## ABOUT THIS EXERCISE
What is needed is a copy of each line in the listing below that contains "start".
:: DATASET ENTRIES
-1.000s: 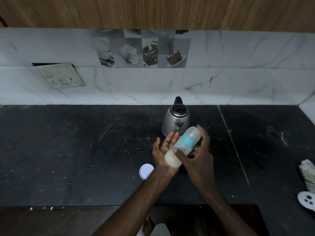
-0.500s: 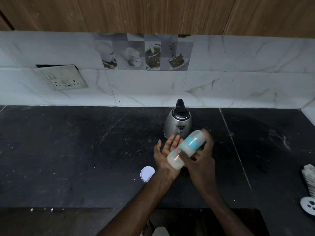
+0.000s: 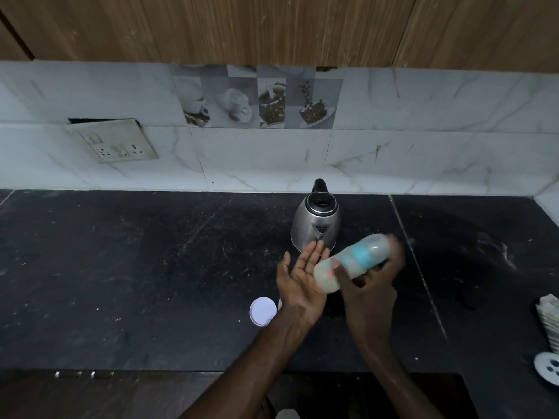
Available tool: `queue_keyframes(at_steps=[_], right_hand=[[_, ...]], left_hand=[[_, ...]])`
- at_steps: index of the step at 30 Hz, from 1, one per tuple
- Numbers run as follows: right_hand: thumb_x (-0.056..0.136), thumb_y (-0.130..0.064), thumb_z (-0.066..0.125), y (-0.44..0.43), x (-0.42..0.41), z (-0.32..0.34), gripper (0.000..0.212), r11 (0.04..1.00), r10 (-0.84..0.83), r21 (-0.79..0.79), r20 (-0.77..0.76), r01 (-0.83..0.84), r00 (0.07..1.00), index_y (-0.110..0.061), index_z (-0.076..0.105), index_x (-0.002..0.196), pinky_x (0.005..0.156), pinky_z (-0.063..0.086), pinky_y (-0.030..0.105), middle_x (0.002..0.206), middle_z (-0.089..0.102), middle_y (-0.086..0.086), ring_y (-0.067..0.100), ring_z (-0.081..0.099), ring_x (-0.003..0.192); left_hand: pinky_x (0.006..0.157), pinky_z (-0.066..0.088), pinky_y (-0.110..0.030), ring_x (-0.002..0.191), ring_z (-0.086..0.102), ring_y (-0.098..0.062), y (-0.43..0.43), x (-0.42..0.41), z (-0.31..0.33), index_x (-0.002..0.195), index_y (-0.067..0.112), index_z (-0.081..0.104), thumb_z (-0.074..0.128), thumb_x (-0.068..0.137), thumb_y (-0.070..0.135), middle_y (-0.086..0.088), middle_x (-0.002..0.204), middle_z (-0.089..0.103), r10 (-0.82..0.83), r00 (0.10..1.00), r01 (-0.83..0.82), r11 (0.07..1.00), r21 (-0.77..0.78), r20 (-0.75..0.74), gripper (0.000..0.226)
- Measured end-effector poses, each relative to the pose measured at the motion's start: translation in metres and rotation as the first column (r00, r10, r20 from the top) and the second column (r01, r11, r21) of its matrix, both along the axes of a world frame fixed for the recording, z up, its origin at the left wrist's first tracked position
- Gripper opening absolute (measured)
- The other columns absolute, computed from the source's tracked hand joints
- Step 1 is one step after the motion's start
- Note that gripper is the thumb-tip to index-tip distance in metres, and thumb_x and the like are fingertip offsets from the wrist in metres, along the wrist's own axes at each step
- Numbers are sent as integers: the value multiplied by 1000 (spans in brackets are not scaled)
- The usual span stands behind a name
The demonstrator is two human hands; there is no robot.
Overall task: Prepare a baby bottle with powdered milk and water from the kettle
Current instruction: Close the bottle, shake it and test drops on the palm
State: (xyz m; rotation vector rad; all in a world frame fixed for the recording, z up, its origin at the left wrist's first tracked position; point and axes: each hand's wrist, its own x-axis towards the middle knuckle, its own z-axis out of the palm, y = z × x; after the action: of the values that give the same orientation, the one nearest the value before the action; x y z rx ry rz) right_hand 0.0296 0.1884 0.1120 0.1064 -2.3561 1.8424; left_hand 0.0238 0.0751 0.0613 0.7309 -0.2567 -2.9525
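The baby bottle (image 3: 352, 263), blurred and tilted nearly flat, is gripped around its middle by the right hand (image 3: 367, 285), its pale base set against the spread, open palm of the left hand (image 3: 302, 278), presumably to mix the milk. The kettle (image 3: 317, 220) is placed just behind; a white lid (image 3: 262, 311) lies near the left wrist. Open counter (image 3: 121, 267) is left free to the left.

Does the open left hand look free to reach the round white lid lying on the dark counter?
Probably yes: the left hand is open and empty, and the round white lid lies uncovered just beside its wrist.
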Motion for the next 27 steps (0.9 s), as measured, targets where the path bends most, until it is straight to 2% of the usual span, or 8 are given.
queue_keyframes(at_steps=[3,7,11,16,20,24,25,27], right_hand=[[73,-38,94,4,0,-4,109,983,129,128,16,-130,992,-58,24,154,81,61,26,135,64,-22,-3,74,96],[76,-42,91,9,-8,3,104,990,-126,-72,-16,125,992,-60,23,153,85,66,37,134,66,-12,-2,74,102],[75,-35,92,3,8,-10,106,983,147,104,53,-152,988,-63,24,151,83,64,32,135,66,-16,-1,75,97],[73,-48,89,5,-4,-1,105,991,-107,-81,29,109,994,-64,22,152,86,66,42,140,61,-13,-5,72,101],[75,-34,92,2,8,-9,106,973,196,107,81,-205,977,-64,24,150,81,63,31,129,70,-17,-3,75,92],[74,-43,90,9,-10,7,103,982,-108,-151,34,112,994,-63,25,152,83,67,43,133,67,-11,4,76,101],[76,-43,89,8,-7,8,103,977,-131,-166,38,135,991,-63,23,152,85,66,47,135,66,-9,7,76,104],[79,-34,90,5,3,5,104,998,27,-51,72,-24,997,-62,22,152,87,65,47,128,70,-18,8,76,103]], left_hand=[[129,26,-53,144,51,-36,3,2,0,143,-1,57,43,101,50,-18,144,63,-29,999,29,1000,3,13,67],[129,28,-47,141,54,-31,2,5,1,143,1,58,41,101,51,-16,141,66,-26,999,27,999,-38,28,67],[128,27,-53,144,50,-36,4,8,0,142,-1,57,41,102,49,-18,144,64,-38,999,38,999,5,20,66],[129,27,-48,142,54,-31,-1,11,-3,140,2,61,41,101,50,-16,142,65,-29,999,31,998,-48,30,65],[128,27,-54,143,51,-36,-1,12,-4,142,0,58,44,101,48,-18,144,63,-37,999,37,999,-1,7,65],[129,28,-46,140,56,-29,-5,15,-9,141,4,61,41,100,51,-14,141,66,-35,998,38,997,-69,43,65],[129,28,-46,140,56,-28,-6,16,-10,140,5,62,40,101,51,-14,141,66,-27,998,31,997,-73,53,65],[128,28,-49,140,55,-31,-7,17,-12,141,3,60,41,101,50,-16,141,66,-15,998,18,999,-49,57,65]])
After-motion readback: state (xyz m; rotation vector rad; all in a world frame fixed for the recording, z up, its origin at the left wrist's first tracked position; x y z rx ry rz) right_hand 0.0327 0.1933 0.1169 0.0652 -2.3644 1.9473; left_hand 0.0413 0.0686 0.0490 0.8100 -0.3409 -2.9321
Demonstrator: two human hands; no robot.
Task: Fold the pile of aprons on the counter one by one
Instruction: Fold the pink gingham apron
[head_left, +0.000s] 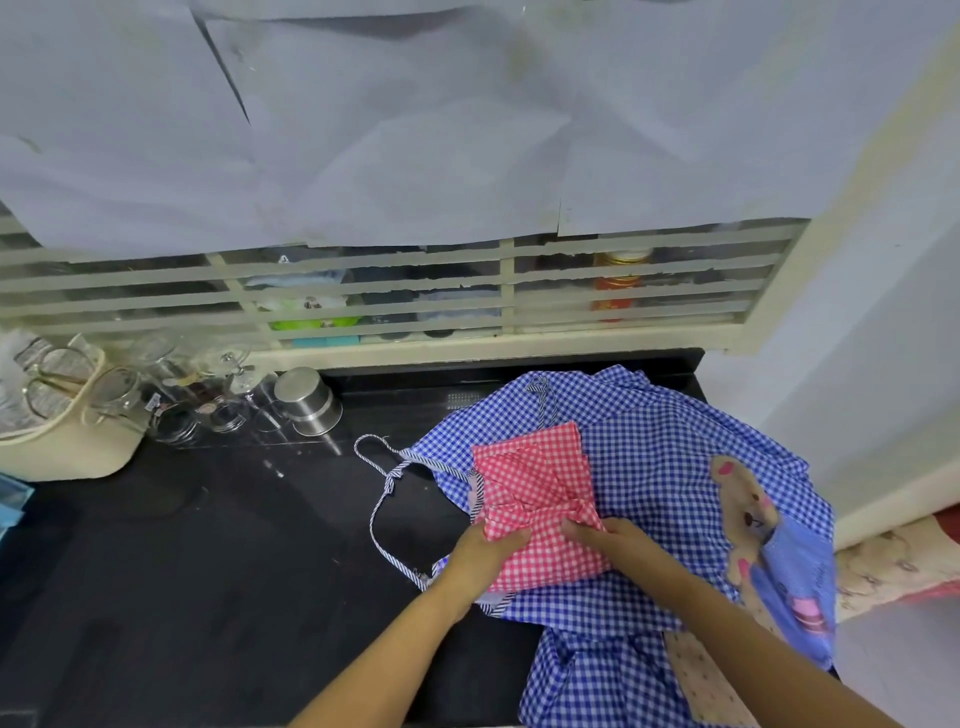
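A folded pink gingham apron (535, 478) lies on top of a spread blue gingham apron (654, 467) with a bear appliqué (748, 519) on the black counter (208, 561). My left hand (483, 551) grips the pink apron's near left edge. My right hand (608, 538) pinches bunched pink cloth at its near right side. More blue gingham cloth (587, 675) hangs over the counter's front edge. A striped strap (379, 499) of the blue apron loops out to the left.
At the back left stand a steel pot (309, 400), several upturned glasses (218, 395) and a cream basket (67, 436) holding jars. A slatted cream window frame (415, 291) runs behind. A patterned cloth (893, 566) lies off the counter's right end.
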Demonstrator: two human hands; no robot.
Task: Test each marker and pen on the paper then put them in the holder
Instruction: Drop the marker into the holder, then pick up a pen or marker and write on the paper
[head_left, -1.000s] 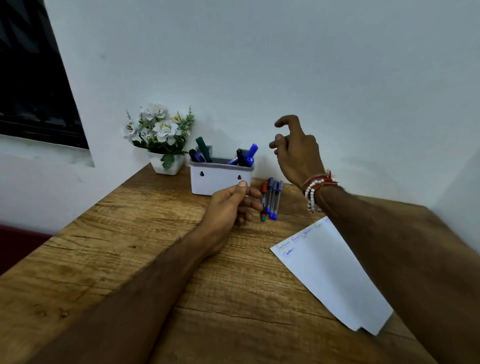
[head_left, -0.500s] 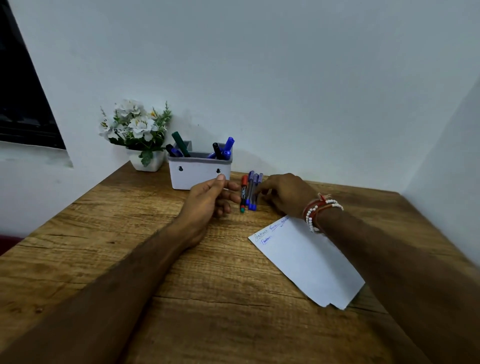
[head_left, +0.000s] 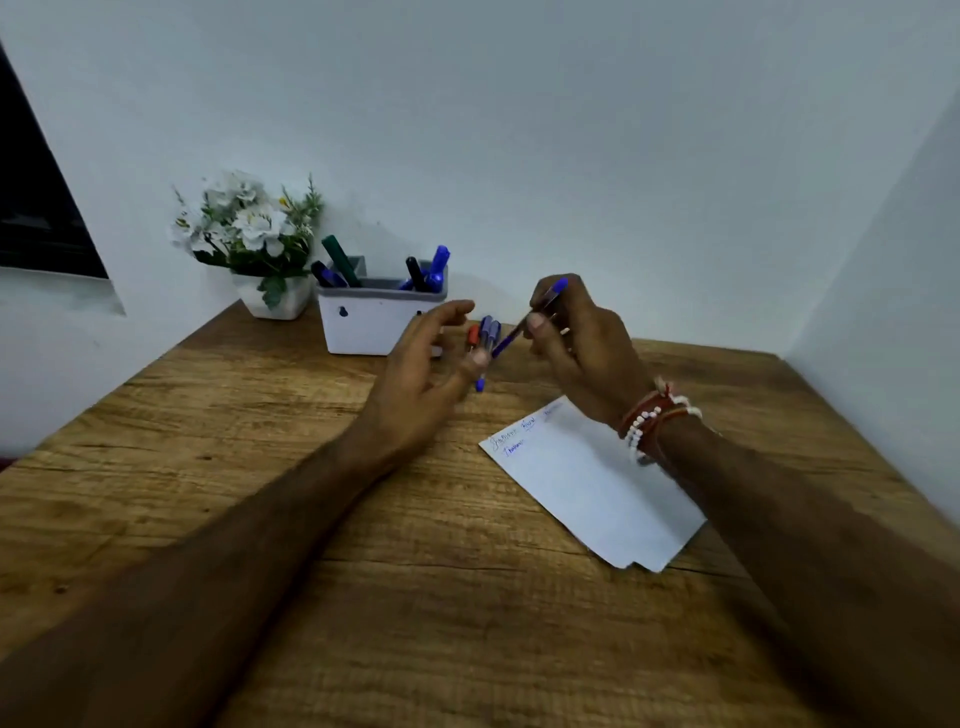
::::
## SOLUTION TO THIS TASK
- Measured end-effector poses, each relative to the pose measured at the motion's start: translation in metres and rotation as the first column (r00, r10, r20 from the top) and the second column (r01, r11, r21) of its matrix, both along the axes of a world frame fixed for the recording, z up, its origin at the left wrist's first tracked position
- Step 1 is one step after the motion's start

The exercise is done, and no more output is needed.